Task details: Retype all of the listing exactly, with no pictures.

Supplied material:
--------

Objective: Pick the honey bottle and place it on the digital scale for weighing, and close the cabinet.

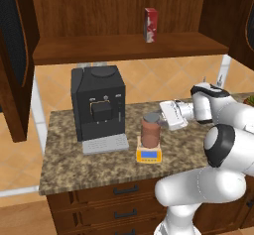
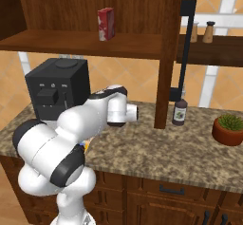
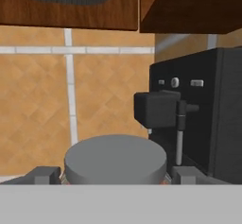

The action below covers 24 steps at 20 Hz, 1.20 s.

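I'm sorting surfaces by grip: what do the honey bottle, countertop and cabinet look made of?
Honey bottle: smooth reddish-brown body, maybe glass or plastic, with a matte grey lid. Countertop: speckled brown, granite-like stone. Cabinet: dark wood showing grain.

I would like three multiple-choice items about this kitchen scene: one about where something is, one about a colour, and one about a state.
1. Where does the honey bottle stand?
A. On the digital scale
B. On the cabinet shelf
C. On top of the coffee machine

2. What colour is the body of the digital scale?
A. Green
B. Yellow
C. White

3. In what state are the doors of the cabinet?
A. Both shut
B. Taken off
C. Swung open

Answers:
1. A: in the left base view the reddish-brown jar sits on the plate of the scale, beside the black coffee machine, with the gripper at its grey lid.
2. B: the flat device under the jar is yellow with a blue display strip.
3. C: the shelf with the red-and-white carton lies exposed, and the doors stand out to both sides.
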Tool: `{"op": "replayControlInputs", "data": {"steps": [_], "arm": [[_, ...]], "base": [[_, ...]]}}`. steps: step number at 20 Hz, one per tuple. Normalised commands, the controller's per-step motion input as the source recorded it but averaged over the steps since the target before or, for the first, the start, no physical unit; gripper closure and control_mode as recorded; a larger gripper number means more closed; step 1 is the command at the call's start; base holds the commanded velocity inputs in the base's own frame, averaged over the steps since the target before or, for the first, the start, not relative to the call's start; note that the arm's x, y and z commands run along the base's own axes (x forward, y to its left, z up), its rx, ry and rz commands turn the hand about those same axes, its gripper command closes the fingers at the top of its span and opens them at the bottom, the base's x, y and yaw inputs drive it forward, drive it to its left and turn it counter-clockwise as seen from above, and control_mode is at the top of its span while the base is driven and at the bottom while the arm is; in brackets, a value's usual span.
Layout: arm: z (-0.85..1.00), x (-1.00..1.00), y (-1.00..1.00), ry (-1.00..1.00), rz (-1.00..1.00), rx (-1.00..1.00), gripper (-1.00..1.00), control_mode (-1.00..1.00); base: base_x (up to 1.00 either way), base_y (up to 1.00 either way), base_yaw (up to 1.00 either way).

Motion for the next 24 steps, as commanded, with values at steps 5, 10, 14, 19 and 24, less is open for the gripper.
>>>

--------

Task response:
Objective: Pick the honey bottle and place it on the digital scale for weighing, and close the cabinet.


The action below covers 24 steps at 20 Hz, 1.20 s.

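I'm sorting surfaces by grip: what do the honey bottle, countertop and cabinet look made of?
Honey bottle: smooth reddish-brown body, maybe glass or plastic, with a matte grey lid. Countertop: speckled brown, granite-like stone. Cabinet: dark wood showing grain.

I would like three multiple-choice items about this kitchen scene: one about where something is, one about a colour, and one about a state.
1. Where does the honey bottle stand?
A. On the digital scale
B. On the cabinet shelf
C. On top of the coffee machine

2. What colour is the body of the digital scale?
A. Green
B. Yellow
C. White

3. In what state are the doors of the cabinet?
A. Both shut
B. Taken off
C. Swung open

Answers:
1. A: in the left base view the reddish-brown jar sits on the plate of the scale, beside the black coffee machine, with the gripper at its grey lid.
2. B: the flat device under the jar is yellow with a blue display strip.
3. C: the shelf with the red-and-white carton lies exposed, and the doors stand out to both sides.
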Tool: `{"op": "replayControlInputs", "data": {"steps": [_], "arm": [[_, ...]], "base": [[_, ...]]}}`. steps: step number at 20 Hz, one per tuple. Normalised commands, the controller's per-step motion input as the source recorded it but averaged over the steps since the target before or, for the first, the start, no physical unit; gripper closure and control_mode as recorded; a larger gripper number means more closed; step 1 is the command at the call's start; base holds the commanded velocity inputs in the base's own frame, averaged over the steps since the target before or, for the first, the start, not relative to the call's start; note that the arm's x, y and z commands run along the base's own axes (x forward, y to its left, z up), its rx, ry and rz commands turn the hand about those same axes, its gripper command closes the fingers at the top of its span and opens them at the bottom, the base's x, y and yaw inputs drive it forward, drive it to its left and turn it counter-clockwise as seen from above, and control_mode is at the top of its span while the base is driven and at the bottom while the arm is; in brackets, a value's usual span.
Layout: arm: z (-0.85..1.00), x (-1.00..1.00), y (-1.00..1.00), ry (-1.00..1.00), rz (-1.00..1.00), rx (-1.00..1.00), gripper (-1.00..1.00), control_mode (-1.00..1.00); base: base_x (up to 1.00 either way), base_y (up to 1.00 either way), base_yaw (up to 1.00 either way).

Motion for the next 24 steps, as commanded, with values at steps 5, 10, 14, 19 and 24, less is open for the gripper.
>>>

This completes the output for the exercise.